La medida tiene como objetivo evitar que los conductores excedan los límites de velocidad y sean multados, especialmente en Italia, el país de la industria fina.
Es el primer paso hacia un sistema automático que Unión Europea pretende hacerlo obligatorio y que sólo la presión ejercida por la Asociación Europea de Fabricantes de Automóviles (ACEA) lo impidió.

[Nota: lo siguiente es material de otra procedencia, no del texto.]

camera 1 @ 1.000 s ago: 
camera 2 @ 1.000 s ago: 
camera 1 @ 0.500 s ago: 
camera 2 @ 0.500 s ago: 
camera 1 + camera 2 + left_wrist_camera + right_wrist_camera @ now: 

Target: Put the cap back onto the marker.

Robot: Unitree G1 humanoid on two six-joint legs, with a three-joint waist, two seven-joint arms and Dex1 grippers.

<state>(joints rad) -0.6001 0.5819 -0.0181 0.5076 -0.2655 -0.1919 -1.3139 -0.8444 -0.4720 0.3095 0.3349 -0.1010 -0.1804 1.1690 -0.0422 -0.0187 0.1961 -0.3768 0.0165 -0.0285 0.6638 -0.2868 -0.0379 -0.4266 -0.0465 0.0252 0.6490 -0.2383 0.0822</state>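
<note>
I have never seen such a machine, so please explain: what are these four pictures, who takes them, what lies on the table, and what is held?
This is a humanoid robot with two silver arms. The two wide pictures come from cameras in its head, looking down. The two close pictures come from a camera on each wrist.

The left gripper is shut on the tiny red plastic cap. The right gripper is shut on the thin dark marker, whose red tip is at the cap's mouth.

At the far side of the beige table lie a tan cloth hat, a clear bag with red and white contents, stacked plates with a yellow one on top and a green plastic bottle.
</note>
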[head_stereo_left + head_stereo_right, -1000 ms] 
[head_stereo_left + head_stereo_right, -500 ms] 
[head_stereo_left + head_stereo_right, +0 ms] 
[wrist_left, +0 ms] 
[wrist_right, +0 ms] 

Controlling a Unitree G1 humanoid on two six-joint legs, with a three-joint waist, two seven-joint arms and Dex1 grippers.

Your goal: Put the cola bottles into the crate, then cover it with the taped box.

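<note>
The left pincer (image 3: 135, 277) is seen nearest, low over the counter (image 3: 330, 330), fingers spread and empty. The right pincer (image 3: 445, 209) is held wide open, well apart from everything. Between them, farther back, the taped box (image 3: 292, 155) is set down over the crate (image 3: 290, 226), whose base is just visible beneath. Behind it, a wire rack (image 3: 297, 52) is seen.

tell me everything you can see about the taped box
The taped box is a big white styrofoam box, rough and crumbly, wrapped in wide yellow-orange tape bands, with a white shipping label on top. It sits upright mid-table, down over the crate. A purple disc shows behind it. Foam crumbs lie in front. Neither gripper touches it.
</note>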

La imposibilidad de superar los límites de velocidad haría poco interesante tener en el mercado vehículos más potentes, la mayoría alemanes.
Bruselas, a través del Consejo Europeo de Seguridad en el Transporte (ETSC), afirma que ISA puede reducir las colisiones en un 30% y las muertes por accidentes de tráfico en un 20%, si se utiliza.
ISA identifica la velocidad máxima permitida en cada ubicación, con la ayuda de la cámara y el posicionamiento GPS, sistema que también calcula con precisión la velocidad recorrida por el vehículo. Siempre que se supera el límite, ISA restringe el rendimiento del motor para respetar el límite.
Para realizar una maniobra o completar un adelantamiento, el sistema permite superar momentáneamente la velocidad autorizada en el lugar.